Responding to Kaieda at the outset of their meeting, IAEA team leader Mike Weightman, the head of Britain's Nuclear Regulation Office, said, ''With regard to the nuclear accident, we're here to gather information and to seek to learn lessons that we can apply across the world to improve nuclear safety even to higher levels.''
The team of nearly 20 international and IAEA experts from countries around the world is scheduled to stay in Japan until June 2 so members can deliver their findings at a ministerial meeting on nuclear safety to be hosted by the IAEA from June 20 to 24 in Vienna.
The main focus of the investigation in Japan would be on three areas, namely the response to the March 11 earthquake and ensuing tsunami which triggered the nuclear crisis, the handling of the crisis at the nuclear plant and the emergency measures taken after the event such as issuance of evacuation orders.
''We want to learn the lessons about how you, in these severe circumstances of the roads, the electricity, the communications being severely disrupted...managed to have an effective response in such devastating circumstances,'' Weightman told reporters after meeting with Kaieda.
A summary of the team's draft report is expected to be handed to the Japanese government on June 1, a day before the team members leave Japan, an IAEA official said.
During Tuesday's meeting, Kaieda was also asked to attend the IAEA ministerial meeting, and he said he would go if Japan's parliamentary situation allows, said an official of Japan's nuclear regulatory agency, who briefed reporters about the meeting.
Kaieda also told the team he hopes the investigation would turn out to be productive, promising to ''make public all the information we have.''
The IAEA team plans to pay courtesy calls on Chief Cabinet Secretary Yukio Edano and other Japanese ministers on Wednesday, while conducting hearings from related ministry officials and others.
On Friday, the team will visit the crippled Fukushima Daiichi plant in northeastern Japan, according to the official of the Nuclear and Industrial Safety Agency, which is under the wing of the Economy, Trade and Industry Ministry.

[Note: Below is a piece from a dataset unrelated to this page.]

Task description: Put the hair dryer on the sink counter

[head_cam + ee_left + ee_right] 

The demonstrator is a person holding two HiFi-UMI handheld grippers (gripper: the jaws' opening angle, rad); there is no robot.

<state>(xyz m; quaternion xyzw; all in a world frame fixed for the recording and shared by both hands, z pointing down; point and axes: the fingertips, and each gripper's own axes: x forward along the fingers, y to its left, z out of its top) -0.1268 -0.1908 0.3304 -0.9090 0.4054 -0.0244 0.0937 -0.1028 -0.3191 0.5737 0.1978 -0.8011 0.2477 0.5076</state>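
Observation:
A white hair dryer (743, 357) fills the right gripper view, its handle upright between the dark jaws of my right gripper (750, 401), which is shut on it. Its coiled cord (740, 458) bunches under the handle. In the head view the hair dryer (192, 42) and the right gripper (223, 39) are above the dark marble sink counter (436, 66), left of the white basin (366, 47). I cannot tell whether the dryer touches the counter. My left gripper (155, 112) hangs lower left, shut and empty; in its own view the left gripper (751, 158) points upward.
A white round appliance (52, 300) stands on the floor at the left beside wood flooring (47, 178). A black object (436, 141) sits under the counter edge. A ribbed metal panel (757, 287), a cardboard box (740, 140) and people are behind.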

Officials of the U.N. nuclear watchdog already entered the plant after the crisis occurred, but it would be the first time for an IAEA mission comprising experts from various countries to check the radiation-leaking complex operated by Tokyo Electric Power Co., the official said.
Tokyo Electric has not yet contained the crisis at the six-reactor Fukushima Daiichi plant, where many of the units have lost key functions to keep the nuclear fuel inside cool in the wake of the magnitude 9.0 quake and tsunami.
The IAEA team includes Philippe Jamet, deputy team leader and commissioner of the French Nuclear Safety Authority, Jennifer Uhle from the U.S. Nuclear Regulatory Commission and others from countries including Argentina, China, India, South Korea, Russia and Turkey.
Jamet also joined an IAEA mission in 2007 to examine Tokyo Electric's Kashiwazaki-Kariwa nuclear power plant in Niigata Prefecture, which leaked a small amount of radiation after a magnitude 6.8 earthquake hit the region the same year.